**Required work:** Within the listing below, how many lines hold the string "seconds"? Only the number is wanted.

**Information provided:**

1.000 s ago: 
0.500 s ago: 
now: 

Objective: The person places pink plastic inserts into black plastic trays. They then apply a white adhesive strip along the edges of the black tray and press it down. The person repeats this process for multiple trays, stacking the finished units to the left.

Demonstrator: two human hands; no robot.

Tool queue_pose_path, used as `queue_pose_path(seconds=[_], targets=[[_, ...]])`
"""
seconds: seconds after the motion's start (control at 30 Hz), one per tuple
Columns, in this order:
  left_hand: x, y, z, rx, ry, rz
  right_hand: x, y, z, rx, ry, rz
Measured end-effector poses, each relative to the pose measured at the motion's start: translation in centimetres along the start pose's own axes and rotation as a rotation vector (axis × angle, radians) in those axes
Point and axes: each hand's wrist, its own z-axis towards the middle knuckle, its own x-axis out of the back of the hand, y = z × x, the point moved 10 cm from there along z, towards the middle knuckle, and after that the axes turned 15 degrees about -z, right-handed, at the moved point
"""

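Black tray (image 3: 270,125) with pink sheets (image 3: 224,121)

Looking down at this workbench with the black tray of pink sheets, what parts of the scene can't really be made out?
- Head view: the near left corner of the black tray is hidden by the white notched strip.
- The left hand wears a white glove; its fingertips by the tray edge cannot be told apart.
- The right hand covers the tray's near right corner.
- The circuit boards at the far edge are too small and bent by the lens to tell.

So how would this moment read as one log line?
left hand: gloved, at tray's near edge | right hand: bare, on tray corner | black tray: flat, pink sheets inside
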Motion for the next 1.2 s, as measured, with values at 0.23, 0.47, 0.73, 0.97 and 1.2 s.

**Solution:** 2